Ero a Cuba il 7 gennaio, non avevo né internet né i giornali e avevo sentito del massacro nella redazione di Charlie Hebdo solo ascoltando le notizie della BBC. Ne ero rimasta, come tutti, profondamente turbata. Al mio rientro in Italia, scorrendo i giornali, ho riconosciuto fra le vittime il volto di Michel Renaud, fondatore e presidente del Festival del Carnet de Voyage di Clermont-Ferrand. Il caso ha voluto che quel giorno lui e il segretario Gèrard Gaillard (sopravvissuto per caso) fossero lì per restituire delle tavole a un’altra delle vittime, Cabu, il vignettista di Charlie Hebdo che era stato invitato d’onore all’ultima edizione del festival.
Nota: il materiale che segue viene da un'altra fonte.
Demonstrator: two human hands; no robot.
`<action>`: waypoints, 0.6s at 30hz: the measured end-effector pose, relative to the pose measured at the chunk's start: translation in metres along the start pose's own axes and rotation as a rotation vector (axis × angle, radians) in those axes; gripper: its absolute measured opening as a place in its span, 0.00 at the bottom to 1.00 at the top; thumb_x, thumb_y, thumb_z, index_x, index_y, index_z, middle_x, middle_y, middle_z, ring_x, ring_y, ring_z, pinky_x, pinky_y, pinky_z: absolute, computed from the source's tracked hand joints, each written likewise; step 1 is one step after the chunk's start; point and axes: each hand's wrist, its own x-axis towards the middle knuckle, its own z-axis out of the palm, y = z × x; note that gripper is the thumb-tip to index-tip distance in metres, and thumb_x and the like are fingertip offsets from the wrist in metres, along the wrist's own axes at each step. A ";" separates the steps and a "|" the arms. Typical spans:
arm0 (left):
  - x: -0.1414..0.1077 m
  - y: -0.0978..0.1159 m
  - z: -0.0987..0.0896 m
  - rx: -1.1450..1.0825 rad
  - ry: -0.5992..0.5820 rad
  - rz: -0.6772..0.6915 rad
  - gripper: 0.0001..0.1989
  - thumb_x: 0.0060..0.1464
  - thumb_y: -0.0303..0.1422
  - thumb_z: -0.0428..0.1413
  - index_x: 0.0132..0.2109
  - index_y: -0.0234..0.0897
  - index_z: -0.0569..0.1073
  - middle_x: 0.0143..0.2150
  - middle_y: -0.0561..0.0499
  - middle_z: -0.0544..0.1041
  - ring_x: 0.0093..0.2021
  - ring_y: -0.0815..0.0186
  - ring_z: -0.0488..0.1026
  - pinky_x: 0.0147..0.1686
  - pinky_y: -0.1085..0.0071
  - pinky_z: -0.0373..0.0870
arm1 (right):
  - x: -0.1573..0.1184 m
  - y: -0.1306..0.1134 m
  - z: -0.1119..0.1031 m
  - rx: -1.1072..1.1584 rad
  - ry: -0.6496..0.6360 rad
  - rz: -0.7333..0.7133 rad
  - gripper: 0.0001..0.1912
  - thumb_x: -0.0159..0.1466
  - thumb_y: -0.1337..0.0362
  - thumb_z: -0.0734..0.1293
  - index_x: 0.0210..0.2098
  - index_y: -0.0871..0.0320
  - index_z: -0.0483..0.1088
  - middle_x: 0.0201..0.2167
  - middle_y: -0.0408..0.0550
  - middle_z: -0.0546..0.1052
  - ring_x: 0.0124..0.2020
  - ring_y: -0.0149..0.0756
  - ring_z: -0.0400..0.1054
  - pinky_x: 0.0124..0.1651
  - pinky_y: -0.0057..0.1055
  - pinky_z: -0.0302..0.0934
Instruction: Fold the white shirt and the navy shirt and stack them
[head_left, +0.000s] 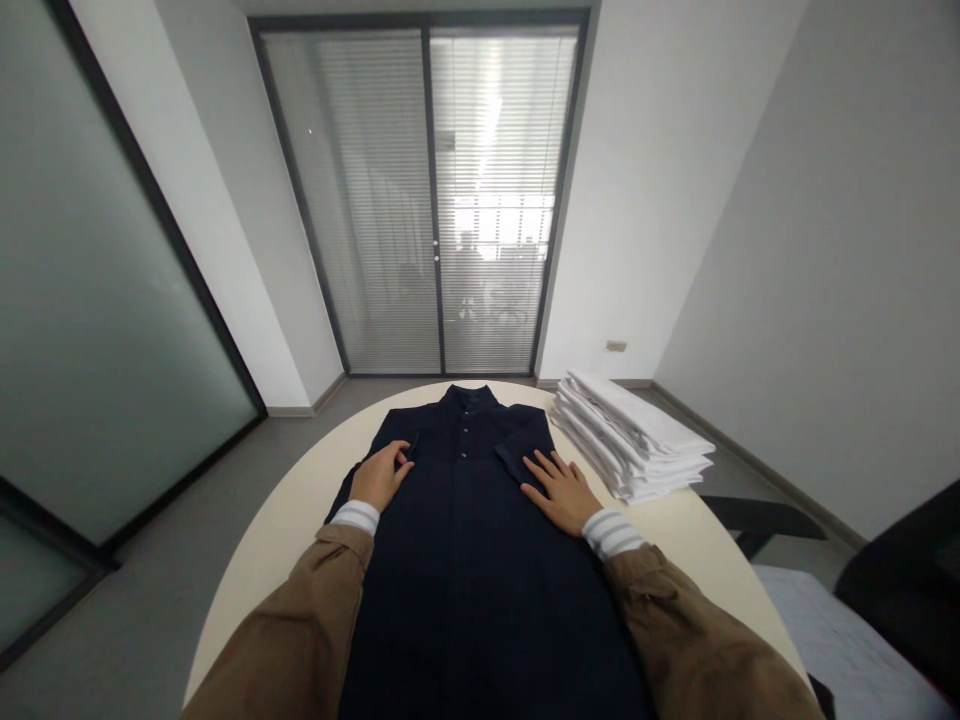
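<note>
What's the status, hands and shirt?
Left hand pinching dark shirt. Right hand resting flat on it. Shirt front-up on table. White folded stack close beside it.

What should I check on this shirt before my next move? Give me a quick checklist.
1. Dark navy button-front fabric shirt lying front up on the round cream table: ok.
2. Collar pointing toward the table's far edge: ok.
3. Right hand spread, palm down, on the shirt near a sleeve end: ok.
4. Left hand gripping the dark fabric firmly: cannot tell.
5. White folded fabric stack beside the shirt, not on top: ok.
6. Bottom hem lying straight: cannot tell, out of frame.
</note>
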 end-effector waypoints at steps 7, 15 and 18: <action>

Li avevo incontrati due volte, prima al Festival a Clermont-Ferrand nel 2008 e poi l’anno dopo a Venezia in occasione di una manifestazione sui carnet organizzata dal carnettista e amico comune Gianni Cocco. Insieme avevamo trascorso una giornata indimenticabile, prima all’Accademia e poi in barca a zonzo per la laguna. Eravamo felici e io mi sentivo una privilegiata per essere con quella bella compagnia in quei luoghi magici.
Così, con questa foto di un momento felice di un giorno di primavera voglio ricordare Michel Renaud, una persona speciale e di grande gentilezza, un appassionato viaggiatore, un uomo sensibile alla bellezza e all’arte. Voglio ricordare lui e tutte le altre vittime assassinate dalla stupidità fondamentalista nel nome di Allah, un dio che dovrebbe essere Clemente e Misericordioso (i primi due dei suoi novantanove nomi).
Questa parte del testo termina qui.